Мэри Куинс и я, обе неопытные путешественницы, уже принялись тешить себя надеждой, что до Бартрама-Хо совсем близко, но были горько разочарованы, когда, примерно около часу дня, услышали от провожатого (неприятного человека, скорее конюха, чем слуги, занимавшего место подле нас, охранявшего путниц с их багажом и олицетворявшего тем самым особую заботу моего опекуна обо мне), что до Бартрам-Хо ехать еще добрых сорок миль, в основном через высокогорные районы Дербишира.

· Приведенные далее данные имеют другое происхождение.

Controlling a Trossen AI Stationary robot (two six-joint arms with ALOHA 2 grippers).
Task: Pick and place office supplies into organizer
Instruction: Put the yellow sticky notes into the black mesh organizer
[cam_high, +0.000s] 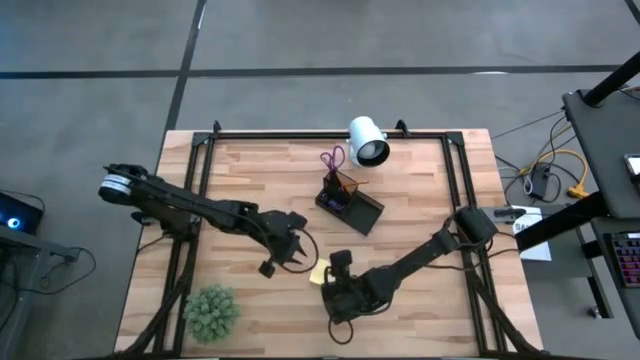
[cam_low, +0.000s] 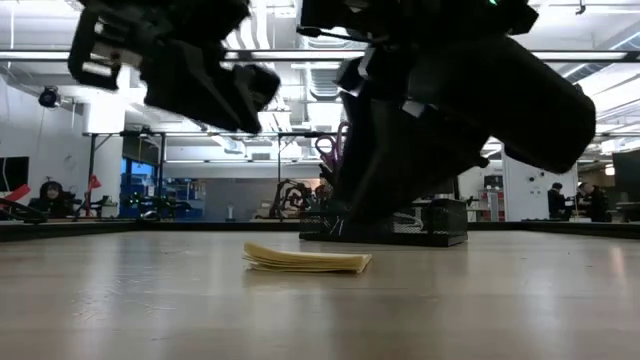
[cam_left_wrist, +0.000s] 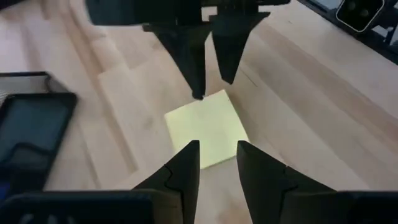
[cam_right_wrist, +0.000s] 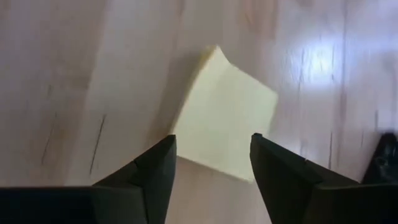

Дело в том, что на усилиях лошадей никак не сказывалось наше нетерпение. И когда, остановившись на постоялом дворе, затейливо выстроенном, хотя и небольшом, мы обнаружили, что придется подождать, пока отыщут гвоздь-другой, чтобы закрепить ослабевшую подкову у одной из наших сменных лошадок, то я и Мэри Куинс держали совет: мы обе проголодались и единодушно решили скоротать время за ранним обедом, которым и насладились, приятно беседуя, в причудливом маленьком зале с эркером; в окно был виден прелестный садик, а дальше открывался необычайно красивый вид.
Добрая Мэри Куинс, подобно мне, уже осушила глаза, и мы обе — я с толикой тревоги — гадали, когда же попадем в Бартрам-Хо и как нас встретят. Какое-то время было, конечно, потеряно в приятном зальце, прежде чем мы продолжили путь.
Медленнее всего мы одолевали протяженный подъем по горной дороге, двигаясь зигзагом, как моряки, идущие галсами при встречном ветре. Забыла название крохотной деревушки — да и деревушкой ли величать группку миленьких домиков, окруженных деревьями, — где нам выделили даже четырех лошадей и двух форейторов, ведь подъем предстоял трудный. Помню лишь, что там мы с Мэри Куинс, очень уютно устроившись, пили чай и купили имбирных пряников, чудеснейших на вид, но совсем несъедобных.
Большую часть подъема, уже оказавшись в горах, одолевали шагом, а на самых крутых участках нам приходилось покидать дилижанс и идти пешком. Я только радовалась. Прежде я никогда не бывала в горах; и папоротники, вереск, бодрящий воздух, а главное, величественный вид богатого края, который мы оставляли позади, — теперь, на закате, облекавшегося в пастельные тона под легким туманом, что стелился далеко-далеко внизу, — все это совершенно очаровало меня.
Мы едва успели достичь вершины, когда солнце село. Край с этой стороны гор уже накрыла холодная серая тень. Я попросила человека, сидевшего подле нас, указать, где Бартрам-Хо. Туман сгущался, высоко в небе проступил неотчетливый диск луны, которая должна была светить нам, но дожидалась, пока сумерки сменятся ночью. И тщетно высматривала я темную громаду леса, упомянутую нашим провожатым. Чтобы воочию узреть место и его хозяина, мне оставалось запастись терпением на час или на два.
Теперь мы быстро спускались по горному склону. Природа была непривычно суровой и дикой. Дорога граничила с огромным, поросшим вереском болотом. Луна разлила вокруг тусклый серебристый свет, когда мы проезжали мимо цыганского табора. Горели костры, в котлах что-то варилось. Это было первое, что я заметила. Два-три низких шатра… темная, сморщенная старуха… еще одна — настоящие ведьмы… поодаль стояла грациозная девушка, глядевшая нам вслед, впереди в ленивых позах застыли мужчины в странных шапках, пестрых жилетах, в ярких шейных платках и гетрах. Все фигуры казались выписанными резкими, кричащими красками, а темным фоном шатрам, кострам и фигурам служила группа ольховых деревьев.
Я открыла переднее окошко и попросила форейторов остановиться. Ехавший на задке грум спешился и подошел к окну.
— Это цыгане, да? — спросила я.
— Они и есть, кто ж еще, мисс. — Он поглядел в их сторону со странной улыбкой, выражавшей одновременно презрение и суеверный страх; потом я не раз отмечала, что именно таким взглядом крестьяне Дербишира награждали своих вороватых и опасных соседей.